(Your goal) Exactly the lines from the start of the data below through the line containing "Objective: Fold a" must be returned, and no others.

*** Block opens ***

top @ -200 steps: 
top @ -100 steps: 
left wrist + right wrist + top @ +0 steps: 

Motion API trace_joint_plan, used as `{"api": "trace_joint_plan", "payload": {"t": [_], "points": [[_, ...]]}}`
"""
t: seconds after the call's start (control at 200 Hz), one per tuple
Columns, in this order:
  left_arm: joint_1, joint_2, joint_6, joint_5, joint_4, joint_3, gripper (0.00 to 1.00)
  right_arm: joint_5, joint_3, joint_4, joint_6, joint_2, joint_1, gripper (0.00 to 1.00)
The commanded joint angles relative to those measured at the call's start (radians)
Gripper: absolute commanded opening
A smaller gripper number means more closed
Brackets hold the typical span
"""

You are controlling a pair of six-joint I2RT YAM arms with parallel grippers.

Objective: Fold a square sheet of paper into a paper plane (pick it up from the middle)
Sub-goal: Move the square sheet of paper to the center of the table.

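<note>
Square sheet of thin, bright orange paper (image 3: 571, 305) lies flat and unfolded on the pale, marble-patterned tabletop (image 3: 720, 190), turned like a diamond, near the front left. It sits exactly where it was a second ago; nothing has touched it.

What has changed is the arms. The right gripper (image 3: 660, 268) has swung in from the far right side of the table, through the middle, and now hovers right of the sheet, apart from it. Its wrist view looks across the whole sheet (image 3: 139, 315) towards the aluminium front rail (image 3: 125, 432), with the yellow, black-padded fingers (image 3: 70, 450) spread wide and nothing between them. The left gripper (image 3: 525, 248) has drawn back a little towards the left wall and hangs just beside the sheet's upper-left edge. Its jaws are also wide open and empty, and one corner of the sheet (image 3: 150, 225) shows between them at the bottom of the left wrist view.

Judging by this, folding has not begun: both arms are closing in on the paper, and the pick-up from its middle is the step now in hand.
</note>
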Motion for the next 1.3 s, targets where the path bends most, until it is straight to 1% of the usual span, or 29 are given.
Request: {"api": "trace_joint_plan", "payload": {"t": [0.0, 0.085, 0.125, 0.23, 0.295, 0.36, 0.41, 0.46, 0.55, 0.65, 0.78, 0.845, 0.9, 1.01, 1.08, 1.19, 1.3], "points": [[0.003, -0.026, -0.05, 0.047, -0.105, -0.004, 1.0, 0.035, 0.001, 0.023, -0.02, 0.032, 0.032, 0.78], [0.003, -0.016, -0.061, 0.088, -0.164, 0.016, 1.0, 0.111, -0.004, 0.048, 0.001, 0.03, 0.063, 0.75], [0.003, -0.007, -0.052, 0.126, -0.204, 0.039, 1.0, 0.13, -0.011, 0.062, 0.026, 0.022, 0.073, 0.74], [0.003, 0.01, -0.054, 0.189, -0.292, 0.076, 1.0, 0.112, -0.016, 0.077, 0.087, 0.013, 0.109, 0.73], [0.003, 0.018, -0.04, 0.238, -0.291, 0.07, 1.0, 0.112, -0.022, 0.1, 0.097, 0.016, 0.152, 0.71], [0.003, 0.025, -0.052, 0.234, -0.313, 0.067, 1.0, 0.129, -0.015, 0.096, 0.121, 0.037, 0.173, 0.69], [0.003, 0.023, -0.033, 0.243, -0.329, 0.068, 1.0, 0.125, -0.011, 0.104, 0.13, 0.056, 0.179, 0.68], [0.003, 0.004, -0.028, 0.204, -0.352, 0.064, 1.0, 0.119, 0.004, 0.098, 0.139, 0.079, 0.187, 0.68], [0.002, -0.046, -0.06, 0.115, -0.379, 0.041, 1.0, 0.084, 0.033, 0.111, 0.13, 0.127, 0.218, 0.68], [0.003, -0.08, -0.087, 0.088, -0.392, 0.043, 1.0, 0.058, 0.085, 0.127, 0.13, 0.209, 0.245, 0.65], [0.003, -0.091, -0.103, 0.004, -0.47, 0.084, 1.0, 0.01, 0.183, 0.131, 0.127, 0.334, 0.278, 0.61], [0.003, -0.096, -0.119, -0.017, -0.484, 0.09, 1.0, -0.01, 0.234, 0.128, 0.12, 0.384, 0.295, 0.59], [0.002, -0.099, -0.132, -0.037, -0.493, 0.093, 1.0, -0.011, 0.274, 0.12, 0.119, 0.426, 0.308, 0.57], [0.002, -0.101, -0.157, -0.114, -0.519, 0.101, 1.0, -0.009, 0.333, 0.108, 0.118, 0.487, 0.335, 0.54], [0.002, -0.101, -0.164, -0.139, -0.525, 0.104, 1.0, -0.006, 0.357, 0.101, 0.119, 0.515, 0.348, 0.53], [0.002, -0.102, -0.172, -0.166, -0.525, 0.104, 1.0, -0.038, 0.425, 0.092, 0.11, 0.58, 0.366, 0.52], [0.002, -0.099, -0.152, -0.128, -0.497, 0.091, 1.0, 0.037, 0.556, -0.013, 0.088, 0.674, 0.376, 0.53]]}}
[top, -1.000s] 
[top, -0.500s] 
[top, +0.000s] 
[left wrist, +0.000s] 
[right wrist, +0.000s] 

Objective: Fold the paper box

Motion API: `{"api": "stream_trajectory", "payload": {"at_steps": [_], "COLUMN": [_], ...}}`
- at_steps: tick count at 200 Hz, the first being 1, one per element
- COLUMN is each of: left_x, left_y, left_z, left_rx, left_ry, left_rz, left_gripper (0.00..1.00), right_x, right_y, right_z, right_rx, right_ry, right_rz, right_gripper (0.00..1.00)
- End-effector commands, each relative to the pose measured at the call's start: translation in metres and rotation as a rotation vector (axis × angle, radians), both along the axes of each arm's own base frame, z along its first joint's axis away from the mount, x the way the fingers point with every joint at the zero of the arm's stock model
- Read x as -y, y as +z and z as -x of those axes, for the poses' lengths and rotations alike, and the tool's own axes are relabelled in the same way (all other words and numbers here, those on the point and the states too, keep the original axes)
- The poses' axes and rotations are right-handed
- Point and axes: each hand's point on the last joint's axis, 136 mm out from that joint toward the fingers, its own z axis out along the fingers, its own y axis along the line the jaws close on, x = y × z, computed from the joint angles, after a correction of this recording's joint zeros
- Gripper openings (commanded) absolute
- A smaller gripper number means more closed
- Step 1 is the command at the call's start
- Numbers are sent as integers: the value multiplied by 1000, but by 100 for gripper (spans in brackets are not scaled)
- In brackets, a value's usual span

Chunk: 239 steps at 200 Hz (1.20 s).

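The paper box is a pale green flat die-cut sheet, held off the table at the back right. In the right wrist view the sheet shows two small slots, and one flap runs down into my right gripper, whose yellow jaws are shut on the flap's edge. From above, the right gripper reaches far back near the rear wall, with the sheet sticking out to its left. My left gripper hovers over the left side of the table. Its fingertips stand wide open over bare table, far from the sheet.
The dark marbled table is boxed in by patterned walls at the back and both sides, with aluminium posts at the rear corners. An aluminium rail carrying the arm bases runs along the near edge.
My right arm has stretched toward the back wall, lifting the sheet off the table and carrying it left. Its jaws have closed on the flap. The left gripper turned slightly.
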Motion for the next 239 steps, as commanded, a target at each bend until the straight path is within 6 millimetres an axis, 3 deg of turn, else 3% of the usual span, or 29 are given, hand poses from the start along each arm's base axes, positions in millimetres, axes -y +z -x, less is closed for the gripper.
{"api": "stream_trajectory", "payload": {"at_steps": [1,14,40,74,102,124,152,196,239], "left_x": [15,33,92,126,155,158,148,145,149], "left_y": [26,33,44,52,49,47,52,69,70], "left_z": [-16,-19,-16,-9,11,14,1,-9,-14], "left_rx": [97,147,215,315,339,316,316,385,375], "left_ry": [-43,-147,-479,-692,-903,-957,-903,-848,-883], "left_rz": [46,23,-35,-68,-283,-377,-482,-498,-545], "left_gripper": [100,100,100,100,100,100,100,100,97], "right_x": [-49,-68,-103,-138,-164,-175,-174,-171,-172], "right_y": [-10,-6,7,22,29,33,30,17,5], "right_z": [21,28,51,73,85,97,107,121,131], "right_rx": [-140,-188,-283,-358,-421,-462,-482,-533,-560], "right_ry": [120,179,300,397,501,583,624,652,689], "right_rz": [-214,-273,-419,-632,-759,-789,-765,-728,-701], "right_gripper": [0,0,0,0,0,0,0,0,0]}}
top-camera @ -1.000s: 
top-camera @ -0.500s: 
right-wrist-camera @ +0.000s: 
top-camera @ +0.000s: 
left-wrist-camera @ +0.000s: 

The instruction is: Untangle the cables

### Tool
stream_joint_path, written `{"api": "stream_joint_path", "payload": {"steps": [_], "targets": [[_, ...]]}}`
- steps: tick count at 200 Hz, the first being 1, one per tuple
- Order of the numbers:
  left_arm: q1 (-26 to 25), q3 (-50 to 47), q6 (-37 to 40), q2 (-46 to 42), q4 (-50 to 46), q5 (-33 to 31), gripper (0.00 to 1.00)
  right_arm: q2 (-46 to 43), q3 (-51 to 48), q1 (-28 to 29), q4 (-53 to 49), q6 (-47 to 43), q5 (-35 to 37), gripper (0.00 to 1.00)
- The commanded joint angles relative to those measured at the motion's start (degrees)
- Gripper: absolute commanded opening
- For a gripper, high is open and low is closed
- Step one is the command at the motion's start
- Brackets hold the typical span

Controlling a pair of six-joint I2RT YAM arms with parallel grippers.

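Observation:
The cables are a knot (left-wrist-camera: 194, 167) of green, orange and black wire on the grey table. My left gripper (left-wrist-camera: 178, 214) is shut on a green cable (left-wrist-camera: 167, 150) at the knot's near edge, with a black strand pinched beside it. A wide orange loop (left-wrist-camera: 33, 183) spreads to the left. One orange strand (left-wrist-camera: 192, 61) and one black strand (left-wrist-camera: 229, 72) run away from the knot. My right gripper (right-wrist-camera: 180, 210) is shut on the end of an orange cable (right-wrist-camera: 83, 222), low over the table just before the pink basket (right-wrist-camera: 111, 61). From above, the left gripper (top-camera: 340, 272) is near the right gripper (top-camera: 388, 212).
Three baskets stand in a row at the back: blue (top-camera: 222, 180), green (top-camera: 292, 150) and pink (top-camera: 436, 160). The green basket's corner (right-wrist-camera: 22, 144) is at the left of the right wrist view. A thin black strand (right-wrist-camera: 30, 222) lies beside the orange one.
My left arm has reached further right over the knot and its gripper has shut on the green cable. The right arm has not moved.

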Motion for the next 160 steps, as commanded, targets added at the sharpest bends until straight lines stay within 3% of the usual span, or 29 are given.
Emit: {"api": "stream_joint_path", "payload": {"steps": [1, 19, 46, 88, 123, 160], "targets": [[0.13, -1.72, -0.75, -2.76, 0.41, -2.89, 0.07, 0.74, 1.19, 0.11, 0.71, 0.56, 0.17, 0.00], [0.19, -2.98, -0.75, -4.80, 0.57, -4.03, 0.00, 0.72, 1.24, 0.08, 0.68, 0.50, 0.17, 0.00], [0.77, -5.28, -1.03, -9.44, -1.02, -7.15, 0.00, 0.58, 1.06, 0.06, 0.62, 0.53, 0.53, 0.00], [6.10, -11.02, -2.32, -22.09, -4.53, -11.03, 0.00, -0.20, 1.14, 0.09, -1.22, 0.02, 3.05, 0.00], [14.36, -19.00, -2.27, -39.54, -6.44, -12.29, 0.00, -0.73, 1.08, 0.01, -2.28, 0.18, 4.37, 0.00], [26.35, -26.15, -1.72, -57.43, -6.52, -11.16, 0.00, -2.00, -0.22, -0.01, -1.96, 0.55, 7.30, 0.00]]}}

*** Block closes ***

(Response to the task)
top @ -200 steps: 
top @ -100 steps: 
left wrist + right wrist + top @ +0 steps: 

Motion API trace_joint_plan, used as `{"api": "trace_joint_plan", "payload": {"t": [_], "points": [[_, ...]]}}`
"""
t: seconds after the call's start (control at 200 Hz), one per tuple
Columns, in this order:
  left_arm: joint_1, joint_2, joint_6, joint_5, joint_4, joint_3, gripper (0.00 to 1.00)
  right_arm: joint_5, joint_3, joint_4, joint_6, joint_2, joint_1, gripper (0.00 to 1.00)
The commanded joint angles relative to those measured at the call's start (radians)
Gripper: absolute commanded opening
A smaller gripper number means more closed
Brackets hold the typical span
"""

You are controlling a pair of six-joint I2RT YAM arms with parallel grippers.

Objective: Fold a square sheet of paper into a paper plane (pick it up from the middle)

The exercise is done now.